Several pages on the firm’s Intranet site were dedicated to the sponsorship of Baseball as America. At this site the people of Ernst & Young would find a message from the firm’s chairman announcing why we felt this was such a meaningful sponsorship for the firm, details about the tour, ideas for local events when the tour hit their market, feature stories about baseball and the tours, discount ticket information for employees and their families and more.
To allow employees to connect with the nostalgia of baseball and the tour, Ernst & Young worked with the Hall of Fame and outside vendors to build the Ernst & Young Baseball As America online store. Here, employees could purchase tour merchandise like classic replicas of team jerseys, for themselves and as client gifts, at a steep discount. To build additional pride in our connection to the tour select pieces of employee merchandise contained a modest sized Ernst & Young logo. Baseball caps, emblazoned with the logo for the tour and the firm, were given away to many employees at firm events.
In each city (the tour has reached three so far) one day was selected for employees to view the exhibit with their colleagues and families.
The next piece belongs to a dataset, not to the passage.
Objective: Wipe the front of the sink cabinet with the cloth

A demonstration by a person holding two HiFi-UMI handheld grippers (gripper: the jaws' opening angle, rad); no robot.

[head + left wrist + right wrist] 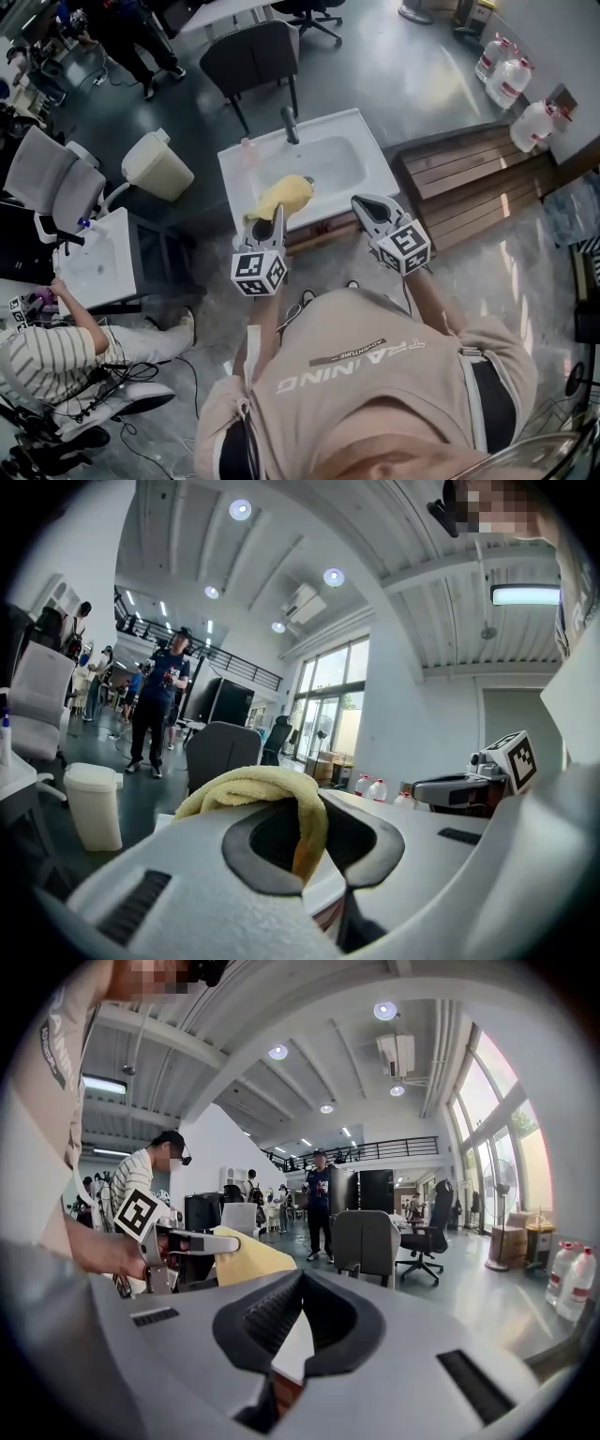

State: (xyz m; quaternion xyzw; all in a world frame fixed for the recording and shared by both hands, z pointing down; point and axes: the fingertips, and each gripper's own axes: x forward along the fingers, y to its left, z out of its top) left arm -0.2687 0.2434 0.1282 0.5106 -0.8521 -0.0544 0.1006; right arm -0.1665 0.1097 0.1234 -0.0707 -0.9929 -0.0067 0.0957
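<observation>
Two grippers: the left gripper (275,217) and the right gripper (368,206) are held side by side, near each other, and both point at the white rectangular ceramic sink (375,155).
Left jaws: clamped on the yellow terry cloth (286,195), with a fold of it pinched between the dark pads.
Cloth: most of it bunches up beyond and above the left jaw tips, over the front left rim of the sink. It lies to the left of the right jaws and does not touch them.
Right jaws: closed tip to tip with nothing between them. They sit over the sink's front edge, on its right side.
Cabinet front: the brown wooden panel (323,228) runs under the sink's front rim, below both pairs of jaws and showing in the gap between them. The cloth is above it, not on it.
Beyond the jaws: a grey metal tap (290,125) stands at the far rim of the sink. A dark grey office chair (251,56) stands behind that.
Left of the left jaws: a cream lidded plastic bin (157,167) stands on the floor.
</observation>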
Employees were also offered discounts for future tickets so that they could return to see the exhibit again with friends and family and, especially, clients. Separately, to kick off the tour, a day was held in the firm’s café in New York to allow employees to have lunch (hot dogs from the nation’s most famous ballparks, popcorn, etc) with Hall of Famers Brooks Robinson and Larry Doby.
A mailing of the tabletop book Baseball As America was sent to senior executives at a large number of Ernst & Young clients. Several copies of the books were autographed by Hall of Fame players.
Museum Gala Event: In each market, a gala event was set aside for celebrities, the media, public figures, Hall of Famers, and Ernst & Young clients to attend. These events (which featured baseball food like hot dogs and beer) were a huge success with clients and competition for the limited number of tickets available was high.
A customized ad was designed to emphasize the firm’s connection to the tour. The ad ran in The Wall Street Journal and several daily newspapers in cities where the tour would take place.
Ernst & Young worked with the public relations team at the American Museum of Natural History to secure media attendance for the news conference that would kick-off the tour. More than 100 media attended. To ensure that Ernst & Young’s involvement in the tour would be “picked up” by television news coverage we produced a 90-second VNR, which featured “sound bites” from Hall of Fame players Joe Morgan and George Brett, and the firm’s chairman Jim Turley. The packaged aired 119 times reaching an audience of over 5 million. An audio news release was also produced using comments recorded from the players. The ANR was aired on over 1,300 stations and reached nearly 3 million people.
To secure coverage in business media, Ernst & Young approached national media outlets to cover the tour from a marketing perspective. The first success was a five-minute interview on CNBC’s Power Lunch. Ernst & Young arranged for Hall of Fame president Dale Petroskey and former Kansas City Royal George Brett to appear as guests. The segment featured significant mentions of the firm’s sponsorship and further underscored the core values we believed the firm shared with baseball.
In addition to the results listed above, the coordinated communications helped drive: Near 100 percent awareness of the firm’s sponsorship of the tour among Ernst & Young employees; more than 1,000 media placements, so far, with a reach of impressions in the millions; more than 500 Ernst & Young clients have attended Baseball as America events, thus far; and public attendance at the exhibits in the tens of thousands.